>>>>>

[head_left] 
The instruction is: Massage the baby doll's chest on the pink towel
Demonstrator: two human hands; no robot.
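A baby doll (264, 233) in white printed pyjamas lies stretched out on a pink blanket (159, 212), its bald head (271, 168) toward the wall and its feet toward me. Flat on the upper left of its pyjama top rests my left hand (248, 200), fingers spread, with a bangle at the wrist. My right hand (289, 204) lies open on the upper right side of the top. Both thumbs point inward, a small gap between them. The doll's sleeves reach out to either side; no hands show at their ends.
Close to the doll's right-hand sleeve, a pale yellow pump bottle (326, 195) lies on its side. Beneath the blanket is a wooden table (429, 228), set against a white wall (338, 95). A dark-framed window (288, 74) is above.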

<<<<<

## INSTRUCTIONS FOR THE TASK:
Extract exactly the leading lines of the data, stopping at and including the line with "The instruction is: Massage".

## YOUR SOLUTION:
[head_left] 
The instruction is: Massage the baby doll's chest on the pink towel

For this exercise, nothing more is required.